In 1997 Web animations were a kind of Zoetropic machine. They played at erratic speeds, were made up of low resolution GIFs, and were generally quite tiny. These qualities became advantages for web pages delivering time-based poetry and text. I adapted some of my own work for the medium. Bloodwork: An Epigram to Anna Akhmatova is a dedication to the Russian poet and Birds of Good Omen for Sandra married slow progress of the text with the stop motion photography of Eadweard Muybridge.

I also completed an animation of Leonard Cohen's "Two went to Sleep." As neither the images nor the text were mine I didn't put it up. But, I still like it, and there is something in the way the text and the images repeat that links Muybridge and Cohen together.


I was in the mountains and it was desperately cold. Each morning I would awake in the inky blackness and walk over to the Jeanne and Peter Lougheed Building. Elk hunkered down in the thick snow and sometimes you would surprise one in the darkness. A magnificent but unsettling experience.

In 1997, when my month was done I left the project I copied my work onto a CD. A technician brought in two special pieces of equipment - each about the size of a desktop computer. The first was a dedicated hard drive the second was the CD burner. The process took all afternoon.

That CD no longer works and the word files on my computer from that time will not open. I have the pages of the journal to read and some letters in a box. Things fall apart. Time passes.

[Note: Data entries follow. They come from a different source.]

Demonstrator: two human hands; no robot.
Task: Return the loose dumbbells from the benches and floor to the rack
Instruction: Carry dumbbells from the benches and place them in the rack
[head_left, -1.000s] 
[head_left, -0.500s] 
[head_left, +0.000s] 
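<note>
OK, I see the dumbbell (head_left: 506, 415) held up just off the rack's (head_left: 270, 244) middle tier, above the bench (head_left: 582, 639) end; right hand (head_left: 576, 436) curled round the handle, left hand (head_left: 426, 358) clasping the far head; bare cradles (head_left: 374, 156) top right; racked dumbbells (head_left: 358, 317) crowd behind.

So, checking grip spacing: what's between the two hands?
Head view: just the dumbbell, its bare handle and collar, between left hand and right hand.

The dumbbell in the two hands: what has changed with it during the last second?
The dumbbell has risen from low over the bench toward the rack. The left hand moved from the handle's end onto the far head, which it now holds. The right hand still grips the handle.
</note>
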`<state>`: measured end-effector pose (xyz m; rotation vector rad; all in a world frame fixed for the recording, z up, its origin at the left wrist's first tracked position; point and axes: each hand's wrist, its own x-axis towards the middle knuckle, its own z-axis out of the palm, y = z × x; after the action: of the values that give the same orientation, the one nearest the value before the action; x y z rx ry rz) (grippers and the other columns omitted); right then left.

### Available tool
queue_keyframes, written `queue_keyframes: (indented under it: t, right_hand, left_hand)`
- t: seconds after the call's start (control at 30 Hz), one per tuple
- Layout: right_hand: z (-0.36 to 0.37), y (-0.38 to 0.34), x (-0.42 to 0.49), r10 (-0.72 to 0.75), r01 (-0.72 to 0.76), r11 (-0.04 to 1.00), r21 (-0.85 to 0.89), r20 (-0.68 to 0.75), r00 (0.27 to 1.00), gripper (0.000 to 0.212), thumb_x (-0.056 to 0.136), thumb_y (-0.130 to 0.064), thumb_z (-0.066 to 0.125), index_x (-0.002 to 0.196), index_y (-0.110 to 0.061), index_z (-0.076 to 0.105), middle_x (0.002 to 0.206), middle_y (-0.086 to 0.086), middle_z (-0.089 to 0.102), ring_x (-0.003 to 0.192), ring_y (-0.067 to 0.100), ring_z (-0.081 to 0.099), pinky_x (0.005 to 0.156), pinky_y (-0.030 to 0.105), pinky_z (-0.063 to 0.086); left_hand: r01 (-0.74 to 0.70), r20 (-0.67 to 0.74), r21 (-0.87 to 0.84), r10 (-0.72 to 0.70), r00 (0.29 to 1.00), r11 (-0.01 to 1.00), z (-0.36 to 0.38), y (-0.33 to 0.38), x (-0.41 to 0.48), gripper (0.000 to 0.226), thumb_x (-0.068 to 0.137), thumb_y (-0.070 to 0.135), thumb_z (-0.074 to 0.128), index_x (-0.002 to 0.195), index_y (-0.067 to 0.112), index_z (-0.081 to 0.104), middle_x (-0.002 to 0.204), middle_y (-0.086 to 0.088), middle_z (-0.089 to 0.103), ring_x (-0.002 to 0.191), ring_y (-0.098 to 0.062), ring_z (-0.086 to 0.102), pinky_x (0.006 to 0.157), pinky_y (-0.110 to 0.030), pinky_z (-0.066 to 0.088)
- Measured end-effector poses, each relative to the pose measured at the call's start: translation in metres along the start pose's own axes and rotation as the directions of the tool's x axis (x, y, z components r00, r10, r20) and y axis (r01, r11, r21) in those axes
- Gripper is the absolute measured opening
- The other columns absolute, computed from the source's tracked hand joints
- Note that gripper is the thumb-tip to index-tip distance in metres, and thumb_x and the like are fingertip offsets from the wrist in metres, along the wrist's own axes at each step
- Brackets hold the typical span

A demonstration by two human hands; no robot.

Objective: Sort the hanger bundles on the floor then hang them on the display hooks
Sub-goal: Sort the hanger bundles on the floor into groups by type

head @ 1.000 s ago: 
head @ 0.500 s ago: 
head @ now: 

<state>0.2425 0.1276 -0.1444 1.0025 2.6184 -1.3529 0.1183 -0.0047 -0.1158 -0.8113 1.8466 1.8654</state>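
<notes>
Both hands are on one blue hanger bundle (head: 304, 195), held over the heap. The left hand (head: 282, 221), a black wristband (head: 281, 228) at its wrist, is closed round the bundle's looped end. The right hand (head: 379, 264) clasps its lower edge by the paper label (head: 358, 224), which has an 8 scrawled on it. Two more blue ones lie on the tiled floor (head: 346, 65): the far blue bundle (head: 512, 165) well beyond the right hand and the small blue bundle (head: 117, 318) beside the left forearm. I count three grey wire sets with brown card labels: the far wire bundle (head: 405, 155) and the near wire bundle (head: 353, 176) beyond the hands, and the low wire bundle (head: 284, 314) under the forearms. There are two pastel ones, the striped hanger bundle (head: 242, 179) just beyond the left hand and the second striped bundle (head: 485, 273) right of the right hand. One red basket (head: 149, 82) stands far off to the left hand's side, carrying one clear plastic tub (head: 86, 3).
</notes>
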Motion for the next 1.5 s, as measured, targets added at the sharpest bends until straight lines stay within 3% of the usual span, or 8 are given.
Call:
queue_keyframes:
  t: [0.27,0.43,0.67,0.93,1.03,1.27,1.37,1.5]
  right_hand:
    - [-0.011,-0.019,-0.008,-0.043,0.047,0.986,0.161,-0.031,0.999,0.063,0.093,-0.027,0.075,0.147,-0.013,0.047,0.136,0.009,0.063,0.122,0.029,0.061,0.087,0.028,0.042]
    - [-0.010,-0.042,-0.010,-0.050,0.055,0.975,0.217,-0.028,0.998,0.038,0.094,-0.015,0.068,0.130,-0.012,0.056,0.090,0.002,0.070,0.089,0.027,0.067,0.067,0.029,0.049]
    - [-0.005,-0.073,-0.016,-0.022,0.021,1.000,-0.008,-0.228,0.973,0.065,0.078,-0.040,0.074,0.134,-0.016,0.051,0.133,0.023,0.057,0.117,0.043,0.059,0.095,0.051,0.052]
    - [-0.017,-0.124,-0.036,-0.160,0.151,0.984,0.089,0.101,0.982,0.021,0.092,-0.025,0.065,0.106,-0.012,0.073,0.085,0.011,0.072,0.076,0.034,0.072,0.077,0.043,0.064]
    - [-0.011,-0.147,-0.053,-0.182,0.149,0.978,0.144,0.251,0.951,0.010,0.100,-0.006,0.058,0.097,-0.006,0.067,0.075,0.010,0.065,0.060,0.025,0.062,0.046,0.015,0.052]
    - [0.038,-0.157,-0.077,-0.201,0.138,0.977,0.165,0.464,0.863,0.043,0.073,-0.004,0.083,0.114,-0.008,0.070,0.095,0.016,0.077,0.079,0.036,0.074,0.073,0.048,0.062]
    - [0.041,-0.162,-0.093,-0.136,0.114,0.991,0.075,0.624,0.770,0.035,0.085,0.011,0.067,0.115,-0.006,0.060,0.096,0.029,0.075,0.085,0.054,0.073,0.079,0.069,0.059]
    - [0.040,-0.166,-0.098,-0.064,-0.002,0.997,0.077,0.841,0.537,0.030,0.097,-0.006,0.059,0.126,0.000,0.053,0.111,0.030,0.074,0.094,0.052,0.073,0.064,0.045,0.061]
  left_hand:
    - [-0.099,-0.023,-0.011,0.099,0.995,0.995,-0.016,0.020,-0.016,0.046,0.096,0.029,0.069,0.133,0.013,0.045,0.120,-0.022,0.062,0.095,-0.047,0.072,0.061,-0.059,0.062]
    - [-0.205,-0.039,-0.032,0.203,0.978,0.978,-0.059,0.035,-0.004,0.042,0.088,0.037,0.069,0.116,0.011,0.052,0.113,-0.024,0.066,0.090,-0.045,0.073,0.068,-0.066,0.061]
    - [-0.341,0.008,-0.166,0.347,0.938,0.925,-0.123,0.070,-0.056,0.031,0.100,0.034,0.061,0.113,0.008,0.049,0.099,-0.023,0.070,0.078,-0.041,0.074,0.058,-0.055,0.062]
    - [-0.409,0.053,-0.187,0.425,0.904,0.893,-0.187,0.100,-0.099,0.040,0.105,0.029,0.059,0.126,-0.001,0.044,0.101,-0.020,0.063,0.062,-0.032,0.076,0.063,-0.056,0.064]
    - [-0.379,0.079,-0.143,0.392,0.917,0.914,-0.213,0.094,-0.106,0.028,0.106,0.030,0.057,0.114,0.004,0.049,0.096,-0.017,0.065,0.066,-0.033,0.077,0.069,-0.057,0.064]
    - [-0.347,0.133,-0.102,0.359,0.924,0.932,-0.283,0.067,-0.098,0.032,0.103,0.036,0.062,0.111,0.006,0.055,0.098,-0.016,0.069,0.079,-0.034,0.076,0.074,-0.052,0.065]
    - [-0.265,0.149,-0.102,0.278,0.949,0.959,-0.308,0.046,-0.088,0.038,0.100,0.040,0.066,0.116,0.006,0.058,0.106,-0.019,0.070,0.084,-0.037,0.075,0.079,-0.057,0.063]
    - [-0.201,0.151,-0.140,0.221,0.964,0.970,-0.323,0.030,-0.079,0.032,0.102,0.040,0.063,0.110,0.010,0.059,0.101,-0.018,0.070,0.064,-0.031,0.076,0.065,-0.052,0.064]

Does time pass differently for everyone? I think it might. For a while I asked people if they had a shape or a notion of how time passed. I asked because, for me, the year has always been a circle with the summer at the top. Christmas and new years are at the very bottom. Hence "the height of summer" or "the depths of winter." I tried to realize this notion by breaking the circle and swivelling out the lower half to make a sine wave. I thought that a web page that scrolled horizontally would contain this idea well. The page would scroll from left to right - like time itself. The project was hindered by the limitations of web browsers but I still have a desire to return to it one day.